BoudiccaRuled · 20/02/2026 12:39

That isnt normal at all in my world but your husband doesn't earn much and his parents clearly have spare cash.

Hortonhearsawhat · 20/02/2026 12:39

I'm in my 50s and financially fine, but my DPs like to support me and their DGC in having a few luxuries. Their reasoning is that they could never afford to do it when I was younger. I worked full time from 16, put myself through uni in my early 30's, bought my own house. I've never relied on them for help as they weren't able to back then, they are now and want to.

Morepositivemum · 20/02/2026 12:40

The other day my mum gave me money for a new coat. I’m 45. My dad used to say sometime I’ll be gone or our money might be gone on medical bills. I hope someday I can slip my kids payments when they’re on their knees. Nothing against you but you can be raised to be self sufficient and still need help every so often, life can throw stuff at you!

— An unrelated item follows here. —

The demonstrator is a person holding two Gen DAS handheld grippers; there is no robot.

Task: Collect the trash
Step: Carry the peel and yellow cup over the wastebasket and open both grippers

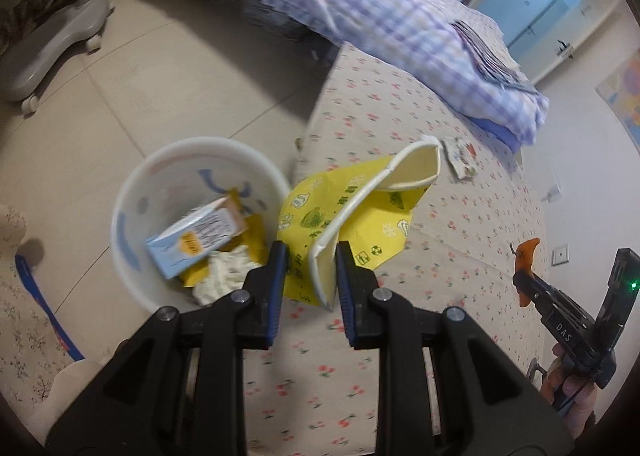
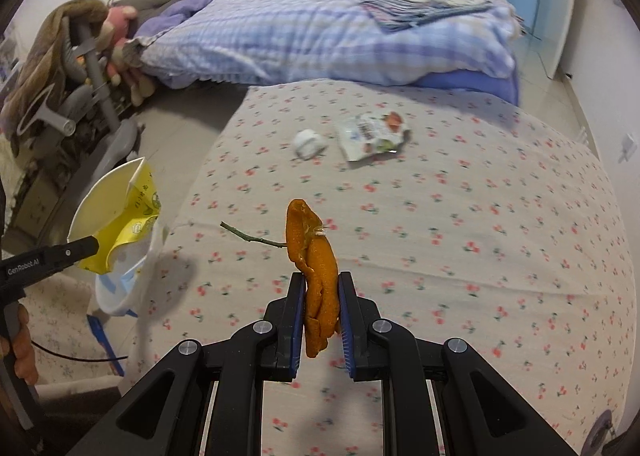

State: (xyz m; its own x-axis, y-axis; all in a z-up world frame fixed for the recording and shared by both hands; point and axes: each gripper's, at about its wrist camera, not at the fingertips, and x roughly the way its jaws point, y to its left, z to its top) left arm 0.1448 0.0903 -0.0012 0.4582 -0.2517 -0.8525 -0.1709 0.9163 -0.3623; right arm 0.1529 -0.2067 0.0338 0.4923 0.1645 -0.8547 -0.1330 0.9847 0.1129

waterbobble · 20/02/2026 12:40

I had to pay my own uni fees, rent and student loan (used to pay said fees)

Same, I still wouldn’t be where I am without the deposit help.

The playing at being grown ups is more than I know my friends have the expectation that if they get into trouble, a grown up (their parents) will take over and take charge. I don't.

My parents would definitely help with anything medical, a bereavement, etc I would always have a roof over my head.